DOE Grid Modernization Regional Workshops
The importance of our nation's electric system cannot be overstated. It underpins our economic prosperity, national security and our overall quality of life. However, as our country moves toward a more digital economy and we witness a convergence of information technology with communications, electricity, transportation and other sectors, the demands being placed on our grid infrastructure are changing dramatically.
As part of the U.S. Department of Energy's Grid Modernization Initiative, the Department convened industry stakeholders across the U.S. in a series of regional workshops. These workshops solicited feedback on the Department's grid related research and demonstration strategy, and provided opportunities for stakeholders to inform the Department on the technical challenges and emerging policy issues confronting their region and the nation as a whole. To incorporate both of these goals, the workshops included two tracks:
Track 1 focused of the Department's Grid Multi-Year Program Plan (MYPP) that identifies key challenges and specifies research and demonstration priorities for achieving a modernized grid. The research plan was developed based on input from the Quadrennial Energy Review and Quadrennial Technology Review as well as the private sector, including the industry-led Future of the Grid Initiative; however, the stakeholder input received at the regional workshops will be used to refine the Department's research portfolio to ensure that it aligns with regional needs.

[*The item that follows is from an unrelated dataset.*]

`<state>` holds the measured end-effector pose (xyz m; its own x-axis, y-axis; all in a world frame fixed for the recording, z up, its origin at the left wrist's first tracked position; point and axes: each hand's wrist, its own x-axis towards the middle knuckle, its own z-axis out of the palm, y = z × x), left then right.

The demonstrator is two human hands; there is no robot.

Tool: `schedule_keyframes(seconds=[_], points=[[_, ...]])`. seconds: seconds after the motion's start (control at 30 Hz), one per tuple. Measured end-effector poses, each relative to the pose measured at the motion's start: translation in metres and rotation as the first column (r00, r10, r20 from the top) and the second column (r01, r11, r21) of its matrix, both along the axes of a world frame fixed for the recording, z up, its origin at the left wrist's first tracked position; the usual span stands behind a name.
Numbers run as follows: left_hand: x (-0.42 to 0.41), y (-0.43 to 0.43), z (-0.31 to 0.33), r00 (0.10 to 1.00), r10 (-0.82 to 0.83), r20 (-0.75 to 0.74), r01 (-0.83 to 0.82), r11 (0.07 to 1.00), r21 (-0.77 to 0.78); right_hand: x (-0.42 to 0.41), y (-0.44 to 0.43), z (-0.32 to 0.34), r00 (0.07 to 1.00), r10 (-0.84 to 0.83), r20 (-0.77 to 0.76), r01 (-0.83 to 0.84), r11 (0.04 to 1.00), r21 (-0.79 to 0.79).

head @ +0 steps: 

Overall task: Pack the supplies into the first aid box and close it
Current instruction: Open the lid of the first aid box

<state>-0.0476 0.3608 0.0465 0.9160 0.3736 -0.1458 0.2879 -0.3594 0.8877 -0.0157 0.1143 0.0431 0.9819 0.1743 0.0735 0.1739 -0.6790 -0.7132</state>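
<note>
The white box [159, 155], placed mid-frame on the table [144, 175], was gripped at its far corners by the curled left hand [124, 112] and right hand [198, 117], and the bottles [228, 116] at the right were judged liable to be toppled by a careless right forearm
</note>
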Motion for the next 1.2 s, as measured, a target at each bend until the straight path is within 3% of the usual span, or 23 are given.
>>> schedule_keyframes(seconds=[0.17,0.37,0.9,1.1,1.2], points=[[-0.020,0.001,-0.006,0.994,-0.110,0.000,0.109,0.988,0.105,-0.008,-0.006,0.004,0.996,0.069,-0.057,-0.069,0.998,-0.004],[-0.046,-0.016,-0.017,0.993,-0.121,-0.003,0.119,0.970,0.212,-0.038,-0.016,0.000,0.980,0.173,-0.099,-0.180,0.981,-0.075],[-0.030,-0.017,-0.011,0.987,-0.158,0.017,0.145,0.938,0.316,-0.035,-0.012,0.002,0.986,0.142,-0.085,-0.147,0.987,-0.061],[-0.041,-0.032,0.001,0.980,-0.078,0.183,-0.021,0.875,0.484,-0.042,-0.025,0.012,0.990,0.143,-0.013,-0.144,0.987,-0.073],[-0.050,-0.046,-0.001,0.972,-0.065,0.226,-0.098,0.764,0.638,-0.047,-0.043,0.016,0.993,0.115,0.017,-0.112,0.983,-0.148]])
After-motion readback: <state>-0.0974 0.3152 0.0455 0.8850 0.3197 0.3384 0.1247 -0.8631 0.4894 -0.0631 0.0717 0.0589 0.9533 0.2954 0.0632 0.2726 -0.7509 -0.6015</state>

Summary materials and the workshop presentations for the six technology areas discussed in this track include:
Devices & Integrated Systems: Section Overview - Presentation
Sensing & Measurement: Section Overview - Presentation
Security & Resilience: Section Overview - Presentation
System Operations & Control: Section Overview - Presentation
Design & Planning Tools: Section Overview - Presentation
Institutional Support: Section Overview - Presentation
Track 2 explored the technology implications and challenges associated with emerging policies related to grid modernization efforts. These multi-stakeholder discussions and the insights stakeholders provided will help inform efforts to assist state and local decision makers as they consider future grid investments and develop their own roadmaps for grid modernization. Stakeholder participation will also help us to better understand the technology developments needed to address future policy changes.
The workshops took place from March through June 2016 in these regions:
A total of 470 people registered for the workshops representing a cross section of industry stakeholders:
While there were specific characteristics and challenges identified in each of the regions, there were a number of common themes that emerged:
Pathway for Transition and Commercialization
Understanding the transition pathways from legacy systems to a modernized infrastructure includes information on technology sequencing and prioritization. Standards are needed to increase the pace of technology adoption and to ensure flexibility and improve interoperability.
Education and Tools to Support Regulatory, Policy, and Investment Decisions
The rapid pace of technology innovation and change is challenging to everyone. Scenario analyses, case studies, and easy-to-use tools are needed to help decision makers understand the impacts and trade-offs of policy and technology solutions including a comparison to low-technology options and investment risk analyses.
Proper Valuation of Resources
Understanding the real value of various resource options, especially distributed energy resources (DER), how they impact system performance, and how the value of those resources may change depending on location is critical for system planning and operations. Further, the industry would benefit from the development and adoption of a standard valuation methodology.
Infrastructure systems are increasingly converging and impacting one another where they were traditionally viewed as independent. The interdependencies of natural gas and electricity are of primary importance , but water and transportation systems are becoming increasingly interconnected and dependent on electricity. In addition, the traditional division between transmission and distribution control systems is being challenged as the full value of DER is harnessed.
Collaboration and Information Sharing
There is an ongoing need for collaboration, information, and best practices sharing between states, agencies, utilities and even other sectors. Across the country, there was support for DOE to continue convening and engaging stakeholders in discussions around regional and national issues and to share information, data, and lessons learned.
Customer Education and Engagement
Customers are a major driver of change in the electric power industry, but often they do not understand or appreciate the various aspects of electricity delivery and the investments that may be needed. In addition, more research is needed to understand how consumers make choices to better predict participation rates in programs and technology.
New skills both in the office and in the field are required to manage and operate a modern grid. Hands-on training for grid operators and training materials on operating the grid safely in the presence of high penetrations of DER is especially important. A renewed focus on developing student interest in the industry is needed to fill the workforce pipeline with skilled workers.